Back to Bytebase

TaskRun Session Monitoring - HA-Compatible Design

docs/plans/2025-12-30-taskrun-session-ha-design.md

3.17.17.1 KB
Original Source

TaskRun Session Monitoring - HA-Compatible Design

Overview

Replace in-memory TaskRunConnectionID state with database-native connection identification using application_name. This makes session monitoring work in High Availability (HA) deployments where multiple Bytebase replicas run simultaneously.

Problem

The current implementation stores connection IDs in state.TaskRunConnectionID (sync.Map), which breaks in HA:

  • Replica A executes a task and stores connection ID in its local memory
  • User requests session info, load balancer routes to Replica B
  • Replica B has no connection ID in its memory → request fails

Solution

Use PostgreSQL's application_name parameter to make connections self-identifying.
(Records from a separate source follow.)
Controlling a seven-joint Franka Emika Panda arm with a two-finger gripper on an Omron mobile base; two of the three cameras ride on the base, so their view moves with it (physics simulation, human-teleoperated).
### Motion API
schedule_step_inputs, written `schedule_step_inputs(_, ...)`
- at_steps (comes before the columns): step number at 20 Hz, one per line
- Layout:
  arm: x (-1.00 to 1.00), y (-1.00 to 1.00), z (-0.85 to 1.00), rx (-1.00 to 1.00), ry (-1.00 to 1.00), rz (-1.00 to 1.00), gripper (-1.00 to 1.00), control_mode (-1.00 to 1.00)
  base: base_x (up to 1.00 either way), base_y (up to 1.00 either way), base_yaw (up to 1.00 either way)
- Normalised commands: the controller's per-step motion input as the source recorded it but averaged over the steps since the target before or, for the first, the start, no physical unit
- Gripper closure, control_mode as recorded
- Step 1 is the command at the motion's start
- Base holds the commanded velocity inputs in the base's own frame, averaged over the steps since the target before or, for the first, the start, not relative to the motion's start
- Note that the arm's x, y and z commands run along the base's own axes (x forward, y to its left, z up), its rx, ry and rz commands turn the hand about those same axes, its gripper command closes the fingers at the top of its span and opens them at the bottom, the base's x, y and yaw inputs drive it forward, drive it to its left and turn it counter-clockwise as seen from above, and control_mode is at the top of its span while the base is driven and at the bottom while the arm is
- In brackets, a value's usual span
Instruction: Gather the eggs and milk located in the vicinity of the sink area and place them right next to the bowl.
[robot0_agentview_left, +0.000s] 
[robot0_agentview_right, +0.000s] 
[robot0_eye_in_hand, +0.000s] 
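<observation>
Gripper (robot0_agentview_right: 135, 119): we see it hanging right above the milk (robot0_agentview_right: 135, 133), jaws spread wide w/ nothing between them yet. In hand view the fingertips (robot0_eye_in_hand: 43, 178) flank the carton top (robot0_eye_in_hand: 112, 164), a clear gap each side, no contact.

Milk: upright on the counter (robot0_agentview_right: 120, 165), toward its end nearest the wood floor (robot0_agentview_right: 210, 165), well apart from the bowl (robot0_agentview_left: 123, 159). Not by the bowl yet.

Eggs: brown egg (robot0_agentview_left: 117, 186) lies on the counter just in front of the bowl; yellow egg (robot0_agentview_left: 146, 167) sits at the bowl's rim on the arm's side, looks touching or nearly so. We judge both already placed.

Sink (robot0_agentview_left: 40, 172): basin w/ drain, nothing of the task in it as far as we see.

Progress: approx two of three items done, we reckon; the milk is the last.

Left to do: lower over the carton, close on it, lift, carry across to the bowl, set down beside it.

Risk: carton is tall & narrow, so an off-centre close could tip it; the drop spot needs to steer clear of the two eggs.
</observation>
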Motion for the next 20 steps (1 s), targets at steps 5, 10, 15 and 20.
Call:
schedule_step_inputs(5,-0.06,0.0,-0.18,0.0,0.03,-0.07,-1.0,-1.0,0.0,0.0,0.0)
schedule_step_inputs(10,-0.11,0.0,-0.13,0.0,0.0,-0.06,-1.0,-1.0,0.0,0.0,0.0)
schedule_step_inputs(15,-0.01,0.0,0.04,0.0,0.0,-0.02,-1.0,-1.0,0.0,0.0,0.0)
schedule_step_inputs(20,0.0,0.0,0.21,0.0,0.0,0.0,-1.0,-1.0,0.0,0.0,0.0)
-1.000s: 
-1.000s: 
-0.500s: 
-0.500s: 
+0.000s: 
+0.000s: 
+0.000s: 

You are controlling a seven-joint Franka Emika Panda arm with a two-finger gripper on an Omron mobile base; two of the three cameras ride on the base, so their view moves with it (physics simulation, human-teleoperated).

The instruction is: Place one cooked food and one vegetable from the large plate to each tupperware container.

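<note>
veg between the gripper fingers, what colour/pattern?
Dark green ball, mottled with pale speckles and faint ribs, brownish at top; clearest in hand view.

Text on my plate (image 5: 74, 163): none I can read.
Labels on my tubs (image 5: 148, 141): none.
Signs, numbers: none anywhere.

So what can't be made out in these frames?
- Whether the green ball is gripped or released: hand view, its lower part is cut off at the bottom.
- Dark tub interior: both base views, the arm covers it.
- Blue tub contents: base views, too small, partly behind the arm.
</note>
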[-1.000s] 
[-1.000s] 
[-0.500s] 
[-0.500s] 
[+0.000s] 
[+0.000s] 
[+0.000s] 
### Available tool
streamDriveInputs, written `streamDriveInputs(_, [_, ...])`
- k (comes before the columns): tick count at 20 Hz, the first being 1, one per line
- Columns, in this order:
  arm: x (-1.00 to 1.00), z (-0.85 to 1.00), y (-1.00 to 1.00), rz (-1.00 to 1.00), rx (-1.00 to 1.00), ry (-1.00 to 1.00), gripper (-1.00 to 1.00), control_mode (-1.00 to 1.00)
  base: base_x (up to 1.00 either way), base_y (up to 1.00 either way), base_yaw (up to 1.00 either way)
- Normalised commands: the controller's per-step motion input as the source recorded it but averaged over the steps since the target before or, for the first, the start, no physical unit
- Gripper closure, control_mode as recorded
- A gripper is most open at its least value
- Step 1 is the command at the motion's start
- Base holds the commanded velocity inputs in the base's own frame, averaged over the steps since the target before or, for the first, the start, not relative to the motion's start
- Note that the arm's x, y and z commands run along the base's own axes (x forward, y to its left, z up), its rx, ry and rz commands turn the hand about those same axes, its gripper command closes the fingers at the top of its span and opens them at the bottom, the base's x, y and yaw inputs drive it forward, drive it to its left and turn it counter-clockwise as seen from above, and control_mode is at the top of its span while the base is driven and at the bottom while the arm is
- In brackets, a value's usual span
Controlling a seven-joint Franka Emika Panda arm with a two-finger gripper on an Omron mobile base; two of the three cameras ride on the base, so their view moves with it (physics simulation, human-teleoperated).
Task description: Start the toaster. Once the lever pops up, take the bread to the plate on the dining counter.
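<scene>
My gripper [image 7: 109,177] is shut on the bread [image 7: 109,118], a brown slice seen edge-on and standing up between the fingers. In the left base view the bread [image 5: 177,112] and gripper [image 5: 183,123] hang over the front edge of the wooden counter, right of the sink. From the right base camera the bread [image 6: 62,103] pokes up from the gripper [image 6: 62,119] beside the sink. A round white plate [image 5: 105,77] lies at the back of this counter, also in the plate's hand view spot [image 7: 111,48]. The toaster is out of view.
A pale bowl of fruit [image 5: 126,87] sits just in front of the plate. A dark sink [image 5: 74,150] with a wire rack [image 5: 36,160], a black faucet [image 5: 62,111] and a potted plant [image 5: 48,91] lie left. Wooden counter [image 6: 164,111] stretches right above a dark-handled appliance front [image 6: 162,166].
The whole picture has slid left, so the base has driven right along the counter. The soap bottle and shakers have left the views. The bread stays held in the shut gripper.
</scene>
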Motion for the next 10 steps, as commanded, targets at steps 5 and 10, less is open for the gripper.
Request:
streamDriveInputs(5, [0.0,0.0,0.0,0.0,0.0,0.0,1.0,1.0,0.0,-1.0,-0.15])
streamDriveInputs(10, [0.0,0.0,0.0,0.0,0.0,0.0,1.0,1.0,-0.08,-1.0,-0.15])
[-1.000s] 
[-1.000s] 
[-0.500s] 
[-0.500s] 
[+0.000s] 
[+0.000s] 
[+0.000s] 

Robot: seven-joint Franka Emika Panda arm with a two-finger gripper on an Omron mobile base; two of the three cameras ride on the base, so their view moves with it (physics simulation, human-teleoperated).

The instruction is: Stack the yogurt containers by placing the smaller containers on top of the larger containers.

Query pg_stat_activity by application_name instead of connection ID.

Application Name Format

bytebase-taskrun-{taskRunUID}

Examples:

  • Task run execution: bytebase-taskrun-12345
  • Regular connections: bytebase (existing behavior)

Why This Works

  • PostgreSQL exposes application_name in pg_stat_activity view
  • No coordination needed between replicas - database is the source of truth
  • Auto-cleanup when connection closes
  • Fully stateless

Architecture Changes

1. ConnectionContext Enhancement

Add TaskRunUID to connection context (backend/plugin/db/driver.go):

go
type ConnectionContext struct {
    EnvironmentID string
    InstanceID    string
    EngineVersion string
    TenantMode    bool
    DatabaseName  string
    DataShare     bool
    ReadOnly      bool
    MessageBuffer []*v1pb.QueryResult_Message
    TaskRunUID    *int  // NEW: Set when executing a task run
}

2. PostgreSQL Driver Update

Modify backend/plugin/db/pg/pg.go (line 79):

go
// Current:
pgxConnConfig.RuntimeParams["application_name"] = "bytebase"

// New:
appName := "bytebase"
if config.ConnectionContext.TaskRunUID != nil {
    appName = fmt.Sprintf("bytebase-taskrun-%d", *config.ConnectionContext.TaskRunUID)
}
pgxConnConfig.RuntimeParams["application_name"] = appName

3. Task Executor Changes

Pass TaskRunUID when creating driver (backend/runner/taskrun/executor.go):

go
driver, err := mc.dbFactory.GetAdminDatabaseDriver(ctx, mc.instance, mc.database, db.ConnectionContext{
    EnvironmentID: mc.database.EnvironmentID,
    InstanceID:    mc.instance.ResourceID,
    DatabaseName:  mc.database.DatabaseName,
    TaskRunUID:    &mc.taskRunUID,  // NEW
})

4. GetTaskRunSession API Refactoring

Update backend/api/v1/rollout_service.go:

Before:

  1. Load connection ID from stateCfg.TaskRunConnectionID.Load(taskRunUID)
  2. Query pg_stat_activity WHERE pid = $1

After:

  1. Construct appName = fmt.Sprintf("bytebase-taskrun-%d", taskRunUID)
  2. Query pg_stat_activity WHERE application_name = $1

Query Changes:

sql
-- Find main session and blocking/blocked sessions
SELECT
    pid,
    pg_blocking_pids(pid) AS blocked_by_pids,
    query,
    state,
    wait_event_type,
    wait_event,
    datname,
    usename,
    application_name,
    client_addr,
    client_port,
    backend_start,
    xact_start,
    query_start
FROM
    pg_catalog.pg_stat_activity
WHERE application_name = $1
OR pid = ANY(pg_blocking_pids((SELECT pid FROM pg_stat_activity WHERE application_name = $1 LIMIT 1)))
OR (SELECT pid FROM pg_stat_activity WHERE application_name = $1 LIMIT 1) = ANY(pg_blocking_pids(pid))
ORDER BY pid

Identify main session by comparing application_name instead of pid.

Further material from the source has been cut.